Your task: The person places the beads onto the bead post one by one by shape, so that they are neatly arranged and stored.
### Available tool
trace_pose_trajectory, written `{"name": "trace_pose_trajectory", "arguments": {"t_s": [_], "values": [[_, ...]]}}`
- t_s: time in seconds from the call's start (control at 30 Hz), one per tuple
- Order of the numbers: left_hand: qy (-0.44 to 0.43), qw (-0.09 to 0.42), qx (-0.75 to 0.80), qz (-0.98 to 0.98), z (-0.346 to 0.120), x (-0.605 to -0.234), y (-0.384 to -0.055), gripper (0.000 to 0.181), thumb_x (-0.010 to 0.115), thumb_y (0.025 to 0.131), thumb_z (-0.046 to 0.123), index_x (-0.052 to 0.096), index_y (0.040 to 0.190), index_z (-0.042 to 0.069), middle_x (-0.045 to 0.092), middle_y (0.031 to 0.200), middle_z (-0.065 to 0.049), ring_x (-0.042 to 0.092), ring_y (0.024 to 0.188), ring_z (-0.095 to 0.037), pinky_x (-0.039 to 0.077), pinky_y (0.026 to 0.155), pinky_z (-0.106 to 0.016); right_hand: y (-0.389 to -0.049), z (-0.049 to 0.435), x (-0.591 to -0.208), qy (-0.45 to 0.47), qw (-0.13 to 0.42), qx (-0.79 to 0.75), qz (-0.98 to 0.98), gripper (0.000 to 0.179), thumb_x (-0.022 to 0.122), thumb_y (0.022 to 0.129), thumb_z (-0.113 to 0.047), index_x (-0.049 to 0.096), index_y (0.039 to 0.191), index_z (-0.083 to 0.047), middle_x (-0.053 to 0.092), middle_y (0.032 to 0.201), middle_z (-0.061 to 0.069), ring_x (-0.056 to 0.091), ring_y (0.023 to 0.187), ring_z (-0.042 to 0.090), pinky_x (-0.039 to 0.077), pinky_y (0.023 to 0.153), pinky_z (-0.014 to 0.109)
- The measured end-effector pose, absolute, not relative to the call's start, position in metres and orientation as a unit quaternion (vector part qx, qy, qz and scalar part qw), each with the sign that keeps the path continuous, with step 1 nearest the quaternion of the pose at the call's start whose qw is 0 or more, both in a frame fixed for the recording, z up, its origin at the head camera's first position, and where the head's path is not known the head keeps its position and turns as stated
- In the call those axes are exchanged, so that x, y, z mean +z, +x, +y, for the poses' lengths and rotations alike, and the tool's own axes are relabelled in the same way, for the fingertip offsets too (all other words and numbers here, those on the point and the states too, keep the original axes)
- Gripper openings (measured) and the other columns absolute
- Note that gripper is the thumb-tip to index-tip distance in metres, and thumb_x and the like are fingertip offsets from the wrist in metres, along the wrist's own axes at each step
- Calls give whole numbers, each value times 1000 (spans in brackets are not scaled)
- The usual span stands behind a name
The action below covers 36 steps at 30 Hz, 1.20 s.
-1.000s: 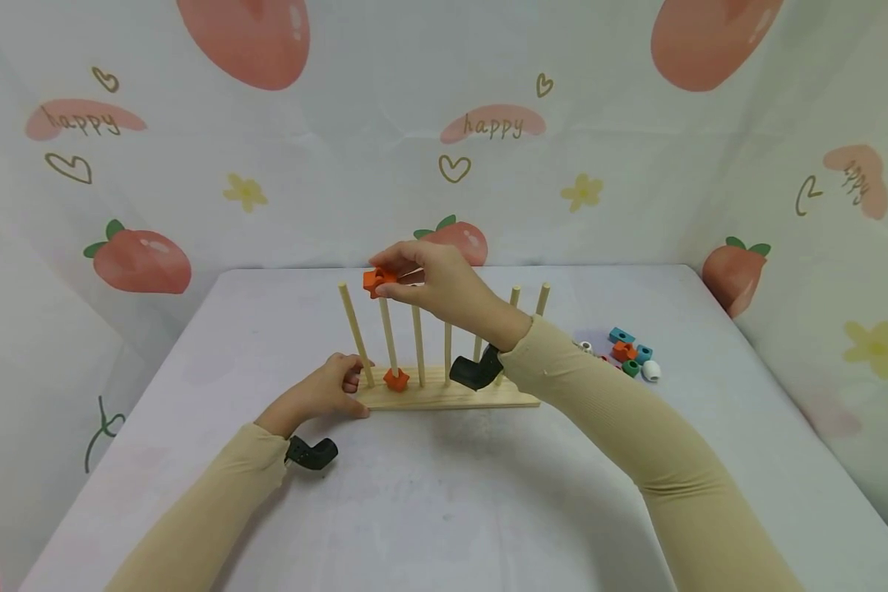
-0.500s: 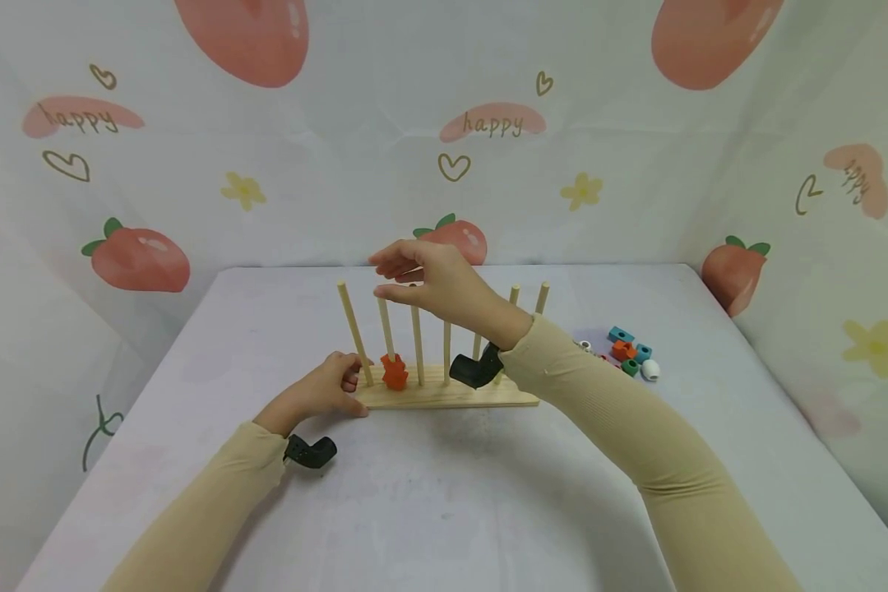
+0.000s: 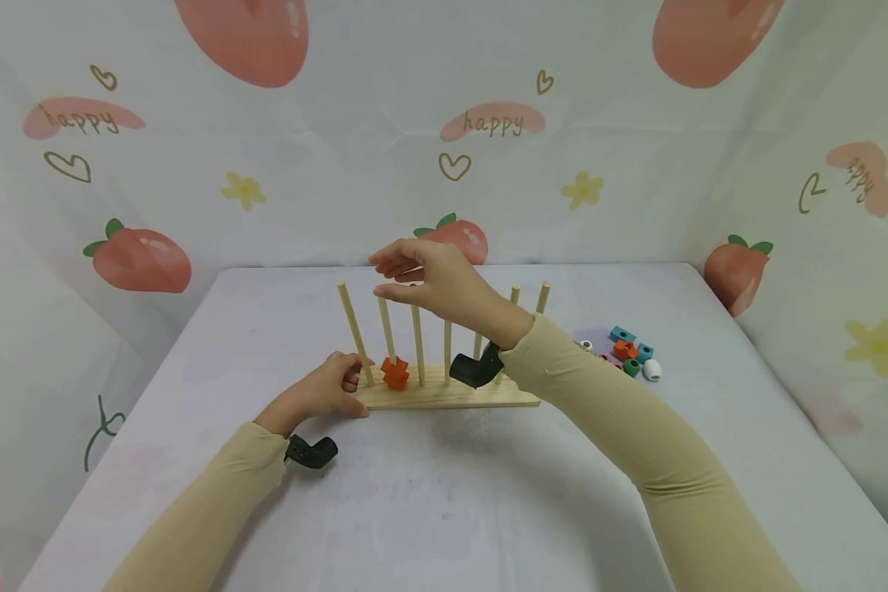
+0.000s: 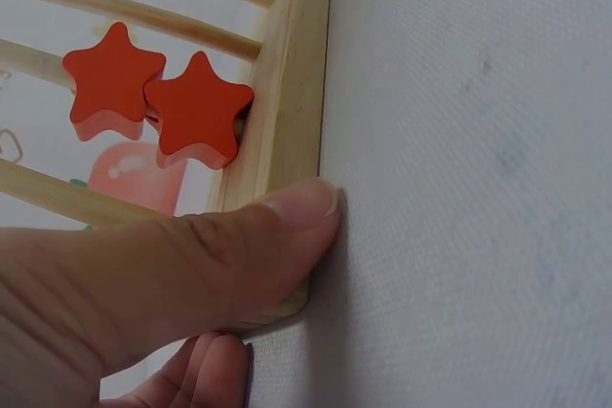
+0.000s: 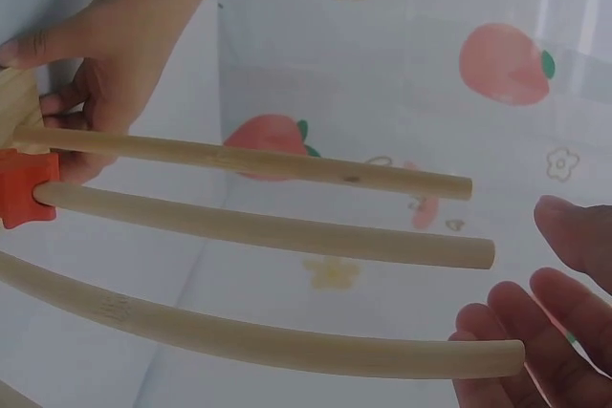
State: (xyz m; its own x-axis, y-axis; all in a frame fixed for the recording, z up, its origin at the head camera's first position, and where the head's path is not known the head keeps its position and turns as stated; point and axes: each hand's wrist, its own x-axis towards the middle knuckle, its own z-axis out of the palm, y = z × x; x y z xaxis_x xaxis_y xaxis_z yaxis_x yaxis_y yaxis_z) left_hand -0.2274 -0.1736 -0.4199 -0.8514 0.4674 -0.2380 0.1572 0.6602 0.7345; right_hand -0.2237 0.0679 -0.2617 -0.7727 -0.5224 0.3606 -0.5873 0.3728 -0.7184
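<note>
A wooden peg stand (image 3: 455, 398) has a row of several upright pegs. My left hand (image 3: 314, 393) grips the left end of its base, the thumb (image 4: 277, 212) lying along the front edge in the left wrist view. Two orange star-shaped beads are stacked on the second peg from the left, the lower star bead (image 4: 199, 110) by the base and the upper star bead (image 4: 113, 74) above it, turned differently. My right hand (image 3: 447, 284) is held near the tops of the left pegs, thumb and fingers apart with nothing between them. In the right wrist view bare peg tips (image 5: 478, 253) point toward that hand.
To the right of the stand lies a small pile of beads, with a blue bead (image 3: 622, 335), an orange bead (image 3: 625, 351), a green bead (image 3: 631, 368) and a white bead (image 3: 652, 370). A printed cloth (image 3: 385, 181) hangs behind the table.
The right hand has let go of an orange star bead at the top of the second peg. The bead slid down onto the other star. The left hand stayed on the base.
</note>
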Motion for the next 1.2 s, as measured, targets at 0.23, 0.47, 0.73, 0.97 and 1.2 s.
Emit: {"name": "trace_pose_trajectory", "arguments": {"t_s": [0.23,0.47,0.73,0.97,1.2], "values": [[177,207,378,885,-175,-422,-228,72,86,67,4,51,129,-4,41,106,-16,45,95,-24,43,85,-32,-223,70,-260,344,50,451,-822,35,74,85,-18,65,118,-8,68,114,2,63,105,8,47,92,18],[172,209,374,887,-176,-419,-227,72,86,67,5,50,129,-3,41,106,-16,45,95,-24,43,84,-31,-212,82,-244,351,92,497,-788,33,73,86,-11,64,116,-3,67,116,6,63,109,11,49,92,21],[161,214,369,890,-176,-418,-227,72,85,69,5,50,131,-2,40,107,-15,44,95,-24,42,83,-33,-198,112,-233,345,124,520,-771,32,72,86,-6,63,116,-2,67,117,8,64,105,13,52,91,28],[161,217,370,889,-176,-421,-228,71,85,69,6,49,130,-3,40,108,-15,44,95,-24,42,84,-35,-189,145,-236,332,162,537,-758,32,71,84,1,62,116,3,65,116,13,64,103,13,50,93,31],[160,216,373,888,-175,-423,-227,71,85,69,6,49,130,-3,40,107,-15,44,95,-24,42,83,-34,-179,177,-242,299,189,566,-744,34,71,82,6,61,115,6,67,111,4,64,104,12,50,92,28]]}}
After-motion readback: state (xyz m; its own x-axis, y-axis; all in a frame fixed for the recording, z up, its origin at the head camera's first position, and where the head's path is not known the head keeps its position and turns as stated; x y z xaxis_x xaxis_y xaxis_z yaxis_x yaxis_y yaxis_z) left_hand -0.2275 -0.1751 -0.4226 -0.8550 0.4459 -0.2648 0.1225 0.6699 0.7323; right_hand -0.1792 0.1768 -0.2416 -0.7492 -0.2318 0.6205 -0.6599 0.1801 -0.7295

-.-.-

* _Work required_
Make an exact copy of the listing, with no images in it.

* _Exercise solution_
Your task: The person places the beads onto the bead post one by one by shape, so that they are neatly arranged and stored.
### Available tool
trace_pose_trajectory, written `{"name": "trace_pose_trajectory", "arguments": {"t_s": [_], "values": [[_, ...]]}}`
- t_s: time in seconds from the call's start (control at 30 Hz), one per tuple
- Order of the numbers: left_hand: qy (-0.44 to 0.43), qw (-0.09 to 0.42), qx (-0.75 to 0.80), qz (-0.98 to 0.98), z (-0.346 to 0.120), x (-0.605 to -0.234), y (-0.384 to -0.055), gripper (0.000 to 0.181), thumb_x (-0.010 to 0.115), thumb_y (0.025 to 0.131), thumb_z (-0.046 to 0.123), index_x (-0.052 to 0.096), index_y (0.040 to 0.190), index_z (-0.042 to 0.069), middle_x (-0.045 to 0.092), middle_y (0.031 to 0.200), middle_z (-0.065 to 0.049), ring_x (-0.042 to 0.092), ring_y (0.024 to 0.188), ring_z (-0.095 to 0.037), pinky_x (-0.039 to 0.077), pinky_y (0.026 to 0.155), pinky_z (-0.106 to 0.016); right_hand: y (-0.389 to -0.049), z (-0.049 to 0.435), x (-0.591 to -0.208), qy (-0.45 to 0.47), qw (-0.13 to 0.42), qx (-0.79 to 0.75), qz (-0.98 to 0.98), gripper (0.000 to 0.179), thumb_x (-0.022 to 0.122), thumb_y (0.022 to 0.129), thumb_z (-0.113 to 0.047), index_x (-0.049 to 0.096), index_y (0.039 to 0.191), index_z (-0.083 to 0.047), middle_x (-0.053 to 0.092), middle_y (0.032 to 0.201), middle_z (-0.061 to 0.069), ring_x (-0.056 to 0.091), ring_y (0.023 to 0.187), ring_z (-0.042 to 0.090), pinky_x (-0.039 to 0.077), pinky_y (0.023 to 0.153), pinky_z (-0.014 to 0.109)
- The measured end-effector pose, absolute, not relative to the call's start, position in metres and orientation as a unit quaternion (vector part qx, qy, qz and scalar part qw), each with the sign that keeps the path continuous, with step 1 nearest the quaternion of the pose at the call's start whose qw is 0 or more, both in a frame fixed for the recording, z up, its origin at the head camera's first position, and where the head's path is not known the head keeps its position and turns as stated
- In the call those axes are exchanged, so that x, y, z mean +z, +x, +y, for the poses' lengths and rotations alike, and the tool's own axes are relabelled in the same way, for the fingertip offsets too (all other words and numbers here, those on the point and the states too, keep the original axes)
- Gripper openings (measured) and the other columns absolute
- Note that gripper is the thumb-tip to index-tip distance in metres, and thumb_x and the like are fingertip offsets from the wrist in metres, along the wrist's own axes at each step
- Calls give whole numbers, each value times 1000 (spans in brackets are not scaled)
- The usual span stands behind a name
The action below covers 36 steps at 30 Hz, 1.20 s.
-1.000s: 
-0.500s: 
+0.000s: 
+0.000s: 
+0.000s: 
State: (xyz m; its own x-axis, y-axis; all in a frame fixed for the recording, z up, its origin at the head camera's first position, and where the head's path is not known the head keeps its position and turns as stated; point and axes: each hand's wrist, its own x-axis towards the middle knuckle, its own z-axis out of the palm, y = z × x; x y z xaxis_x xaxis_y xaxis_z yaxis_x yaxis_y yaxis_z) left_hand -0.2274 -0.1736 -0.4199 -0.8514 0.4674 -0.2380 0.1572 0.6602 0.7345; right_hand -0.2237 0.0679 -0.2617 -0.7727 -0.5224 0.3606 -0.5873 0.3728 -0.7184
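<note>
A wooden peg stand (image 3: 455, 398) has a row of several upright pegs. My left hand (image 3: 314, 393) grips the left end of its base, the thumb (image 4: 277, 212) lying along the front edge in the left wrist view. Two orange star-shaped beads are stacked on the second peg from the left, the lower star bead (image 4: 199, 110) by the base and the upper star bead (image 4: 113, 74) above it, turned differently. My right hand (image 3: 447, 284) is held near the tops of the left pegs, thumb and fingers apart with nothing between them. In the right wrist view bare peg tips (image 5: 478, 253) point toward that hand.
To the right of the stand lies a small pile of beads, with a blue bead (image 3: 622, 335), an orange bead (image 3: 625, 351), a green bead (image 3: 631, 368) and a white bead (image 3: 652, 370). A printed cloth (image 3: 385, 181) hangs behind the table.
The right hand has let go of an orange star bead at the top of the second peg. The bead slid down onto the other star. The left hand stayed on the base.
</note>
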Motion for the next 1.2 s, as measured, targets at 0.23, 0.47, 0.73, 0.97 and 1.2 s.
Emit: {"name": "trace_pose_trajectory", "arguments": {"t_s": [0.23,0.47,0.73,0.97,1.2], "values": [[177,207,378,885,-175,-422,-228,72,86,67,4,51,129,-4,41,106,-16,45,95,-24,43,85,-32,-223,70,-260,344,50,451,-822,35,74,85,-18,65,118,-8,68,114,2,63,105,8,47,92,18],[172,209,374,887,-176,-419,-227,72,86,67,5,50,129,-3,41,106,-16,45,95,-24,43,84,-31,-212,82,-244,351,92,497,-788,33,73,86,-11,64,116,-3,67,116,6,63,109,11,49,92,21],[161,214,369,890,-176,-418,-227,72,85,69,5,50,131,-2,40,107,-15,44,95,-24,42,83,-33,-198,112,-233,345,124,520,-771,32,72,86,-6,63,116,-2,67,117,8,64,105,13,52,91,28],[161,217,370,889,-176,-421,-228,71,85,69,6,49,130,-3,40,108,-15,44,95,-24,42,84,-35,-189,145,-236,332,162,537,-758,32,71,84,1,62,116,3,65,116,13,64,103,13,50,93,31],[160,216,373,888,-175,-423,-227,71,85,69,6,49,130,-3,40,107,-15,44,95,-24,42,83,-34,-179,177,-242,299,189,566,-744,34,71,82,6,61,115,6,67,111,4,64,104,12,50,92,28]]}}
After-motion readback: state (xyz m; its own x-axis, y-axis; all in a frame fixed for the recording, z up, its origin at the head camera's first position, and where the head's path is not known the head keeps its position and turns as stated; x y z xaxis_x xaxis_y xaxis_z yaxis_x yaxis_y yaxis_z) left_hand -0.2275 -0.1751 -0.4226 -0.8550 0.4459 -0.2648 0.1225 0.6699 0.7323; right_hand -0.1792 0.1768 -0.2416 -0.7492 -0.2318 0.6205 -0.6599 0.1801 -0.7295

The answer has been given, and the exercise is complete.